What is required:
Output range, inclusive: from the line containing "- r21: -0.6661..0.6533" to the line containing "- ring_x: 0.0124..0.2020". Restate those lines from the data below word for word and only those.

Recorded information:
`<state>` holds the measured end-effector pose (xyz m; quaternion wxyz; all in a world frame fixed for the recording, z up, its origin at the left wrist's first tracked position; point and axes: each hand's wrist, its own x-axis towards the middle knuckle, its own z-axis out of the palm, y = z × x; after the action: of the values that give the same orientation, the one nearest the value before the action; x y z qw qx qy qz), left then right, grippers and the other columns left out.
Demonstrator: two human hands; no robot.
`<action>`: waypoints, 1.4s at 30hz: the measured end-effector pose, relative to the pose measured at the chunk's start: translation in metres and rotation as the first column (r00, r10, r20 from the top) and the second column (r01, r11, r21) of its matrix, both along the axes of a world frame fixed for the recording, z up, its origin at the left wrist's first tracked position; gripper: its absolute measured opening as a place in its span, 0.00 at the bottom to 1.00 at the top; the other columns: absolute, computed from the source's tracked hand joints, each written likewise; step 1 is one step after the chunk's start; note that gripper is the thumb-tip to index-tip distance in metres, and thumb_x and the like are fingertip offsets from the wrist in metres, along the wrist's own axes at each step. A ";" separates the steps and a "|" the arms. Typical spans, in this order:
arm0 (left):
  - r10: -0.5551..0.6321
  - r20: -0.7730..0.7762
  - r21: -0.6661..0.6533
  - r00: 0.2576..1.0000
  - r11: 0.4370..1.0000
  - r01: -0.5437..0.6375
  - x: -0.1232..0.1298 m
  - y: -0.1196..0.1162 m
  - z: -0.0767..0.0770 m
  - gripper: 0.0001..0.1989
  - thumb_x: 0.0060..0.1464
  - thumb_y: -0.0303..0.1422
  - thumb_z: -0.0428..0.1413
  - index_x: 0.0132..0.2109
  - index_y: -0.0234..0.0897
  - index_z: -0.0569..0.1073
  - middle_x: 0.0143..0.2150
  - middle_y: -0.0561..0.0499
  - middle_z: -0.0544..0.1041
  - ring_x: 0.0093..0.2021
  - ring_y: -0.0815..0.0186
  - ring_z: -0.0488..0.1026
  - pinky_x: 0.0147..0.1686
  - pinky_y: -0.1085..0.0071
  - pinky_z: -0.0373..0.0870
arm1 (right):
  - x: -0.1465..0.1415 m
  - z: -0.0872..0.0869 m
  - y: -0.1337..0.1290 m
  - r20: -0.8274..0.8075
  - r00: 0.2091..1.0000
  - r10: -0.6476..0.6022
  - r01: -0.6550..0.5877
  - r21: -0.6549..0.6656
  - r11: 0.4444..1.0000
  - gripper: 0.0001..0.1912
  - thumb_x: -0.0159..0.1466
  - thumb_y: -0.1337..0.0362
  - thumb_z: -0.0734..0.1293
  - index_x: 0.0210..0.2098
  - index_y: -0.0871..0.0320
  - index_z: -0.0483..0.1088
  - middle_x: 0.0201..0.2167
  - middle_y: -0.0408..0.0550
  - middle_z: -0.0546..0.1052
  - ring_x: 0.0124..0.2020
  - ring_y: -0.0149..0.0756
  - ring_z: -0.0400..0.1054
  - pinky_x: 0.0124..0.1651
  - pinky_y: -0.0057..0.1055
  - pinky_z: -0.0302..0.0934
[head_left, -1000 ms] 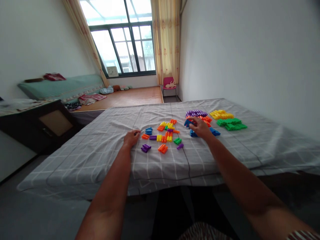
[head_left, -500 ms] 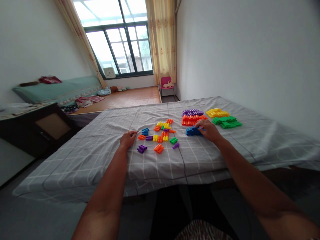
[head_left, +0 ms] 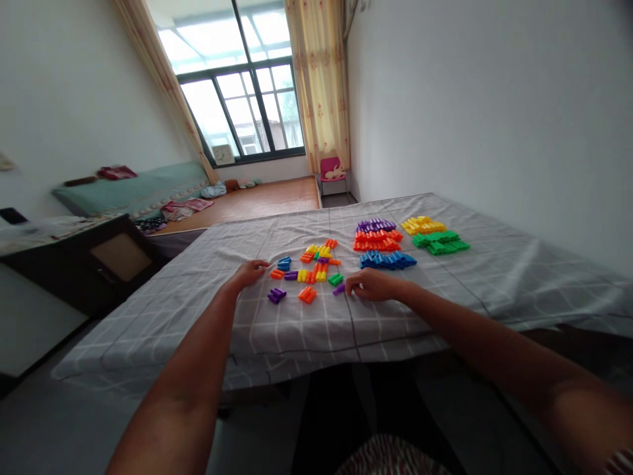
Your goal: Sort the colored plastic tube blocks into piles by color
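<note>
Small coloured plastic tubes lie on a grey checked cloth. My right hand is low over the cloth, its curled fingertips at the right end of a single purple tube; anything pinched there is too small to tell. My left hand rests left of the scattered pieces, fingers together, close to orange tubes and blue tubes. Between the hands is a mixed-colour cluster, with green tubes, orange tubes and purple tubes around it.
Sorted rows stand farther right: purple, orange, blue, yellow and green. A dark cabinet is at the left, and a white wall runs along the right.
My right hand has left the blue row and moved left and nearer to the single purple tube. My left hand has barely moved. The camera view has shifted slightly.
</note>
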<state>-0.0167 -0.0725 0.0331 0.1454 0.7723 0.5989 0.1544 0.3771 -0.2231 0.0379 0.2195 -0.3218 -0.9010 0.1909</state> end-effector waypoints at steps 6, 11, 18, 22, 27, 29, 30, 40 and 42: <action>-0.005 -0.007 0.063 1.000 0.998 0.005 0.014 -0.018 0.003 0.16 0.51 0.37 0.51 0.43 0.42 0.79 0.47 0.53 0.80 0.50 0.61 0.74 0.51 0.70 0.67 | -0.001 -0.005 0.022 -0.064 0.992 0.113 -0.123 -0.187 0.975 0.14 0.55 0.76 0.59 0.33 0.60 0.74 0.29 0.43 0.77 0.28 0.28 0.67 0.33 0.23 0.59; -0.055 -0.045 0.191 0.997 0.980 0.063 0.048 -0.022 0.014 0.16 0.55 0.31 0.48 0.45 0.41 0.78 0.48 0.51 0.79 0.50 0.63 0.73 0.53 0.69 0.66 | -0.009 -0.008 0.020 -0.054 0.982 0.182 -0.188 -0.138 0.972 0.12 0.57 0.73 0.60 0.36 0.59 0.74 0.30 0.42 0.77 0.29 0.28 0.68 0.34 0.23 0.59; -0.431 -0.072 0.268 0.899 0.860 0.434 0.166 -0.029 0.037 0.16 0.57 0.30 0.48 0.47 0.41 0.77 0.48 0.51 0.78 0.50 0.64 0.72 0.53 0.68 0.66 | -0.022 -0.015 0.010 0.023 0.986 0.166 -0.167 0.150 0.974 0.10 0.59 0.69 0.61 0.36 0.56 0.74 0.32 0.44 0.75 0.32 0.30 0.66 0.39 0.26 0.59; -0.675 -0.121 0.298 0.728 0.675 0.675 0.230 -0.029 0.036 0.16 0.57 0.29 0.49 0.48 0.41 0.77 0.48 0.48 0.77 0.51 0.63 0.71 0.54 0.66 0.65 | -0.003 -0.012 0.019 -0.138 0.958 0.250 -0.271 -0.168 0.948 0.11 0.63 0.64 0.61 0.38 0.58 0.75 0.32 0.45 0.75 0.33 0.30 0.67 0.40 0.26 0.61; -0.798 -0.238 0.268 0.554 0.495 0.827 0.292 -0.009 0.035 0.16 0.56 0.28 0.52 0.50 0.41 0.76 0.51 0.46 0.76 0.53 0.62 0.69 0.55 0.64 0.64 | 0.029 -0.003 0.041 -0.289 0.876 0.386 -0.481 -0.574 0.663 0.19 0.63 0.52 0.65 0.40 0.63 0.75 0.37 0.50 0.77 0.40 0.34 0.70 0.44 0.28 0.62; -0.801 -0.332 0.218 0.499 0.449 0.866 0.309 0.000 0.034 0.18 0.55 0.27 0.53 0.52 0.42 0.74 0.54 0.46 0.74 0.55 0.62 0.67 0.55 0.64 0.63 | 0.035 -0.001 0.044 -0.307 0.854 0.419 -0.516 -0.606 0.606 0.21 0.61 0.51 0.66 0.41 0.64 0.75 0.39 0.52 0.78 0.41 0.35 0.70 0.46 0.28 0.62; -0.794 -0.385 0.185 0.471 0.433 0.882 0.316 0.003 0.034 0.19 0.54 0.25 0.53 0.53 0.42 0.74 0.55 0.47 0.73 0.56 0.62 0.66 0.55 0.64 0.62 | 0.037 -0.001 0.043 -0.303 0.853 0.426 -0.518 -0.604 0.606 0.22 0.61 0.51 0.66 0.43 0.65 0.75 0.40 0.52 0.78 0.42 0.35 0.71 0.46 0.28 0.62; -0.769 -0.491 0.055 0.410 0.442 0.895 0.321 0.018 0.028 0.20 0.52 0.26 0.56 0.53 0.44 0.73 0.55 0.49 0.73 0.57 0.62 0.64 0.54 0.67 0.61 | 0.105 0.031 0.042 -0.236 0.969 -0.079 0.033 -0.192 0.981 0.21 0.65 0.50 0.61 0.41 0.60 0.76 0.38 0.50 0.78 0.40 0.36 0.71 0.45 0.31 0.64; -0.767 -0.488 0.068 0.417 0.443 0.894 0.318 0.021 0.026 0.21 0.51 0.27 0.57 0.54 0.45 0.73 0.55 0.49 0.73 0.56 0.62 0.65 0.53 0.68 0.62 | 0.132 0.029 0.069 -0.383 0.829 -0.407 0.380 -0.147 0.913 0.24 0.66 0.47 0.57 0.45 0.58 0.74 0.40 0.50 0.78 0.44 0.39 0.70 0.50 0.37 0.63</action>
<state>0.3014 -0.0511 0.0588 -0.0447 0.9929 0.1106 -0.0013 0.5094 -0.1539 0.0666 0.4256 -0.4604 -0.7434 0.2329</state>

Result for this task:
  - r21: -0.6661..0.6533
  - r00: 0.2576..1.0000
  - r11: 0.4370..1.0000
  - r01: -0.5437..0.6375
  - x: -0.1232..0.1298 m
  - y: -0.1196..0.1162 m
  - z: -0.0767..0.0770 m
  - gripper: 0.0001..0.1989
  - thumb_x: 0.0060..0.1464
  - thumb_y: -0.0303..0.1422
  - thumb_z: -0.0428..0.1413
  - index_x: 0.0132..0.2109
  - index_y: -0.0234..0.0897
  - index_z: -0.0569..0.1073
  - middle_x: 0.0143..0.2150
  - middle_y: -0.0561..0.0499
  - middle_z: -0.0544..0.1041
  - ring_x: 0.0093..0.2021
  - ring_y: -0.0815..0.0186
  - ring_z: -0.0488..0.1026
  - pinky_x: 0.0147..0.1686
  - pinky_y: -0.1085..0.0071
  - pinky_z: -0.0373..0.0870
arm1 (right):
  - x: -0.1465..0.1415 m
  - z: -0.0872..0.0869 m
  - y: -0.1337..0.1290 m
  - r20: -0.8274..0.8075
  - r00: 0.2091..1.0000
  - r10: -0.6476..0.6022
  - r01: -0.6550..0.5877
  - r21: -0.6549..0.6656
  - r11: 0.4444..1.0000
  - gripper: 0.0001..0.1912
  - thumb_x: -0.0159..0.1466
  - thumb_y: -0.1337..0.0362
  - thumb_z: -0.0734..0.1293
  - index_x: 0.0210..0.2098
  - index_y: -0.0871..0.0320
  - index_z: -0.0483..0.1088
  - middle_x: 0.0201..0.2167
  - middle_y: -0.0408..0.0550
  - middle_z: -0.0546..0.1052
  - ring_x: 0.0124..0.2020

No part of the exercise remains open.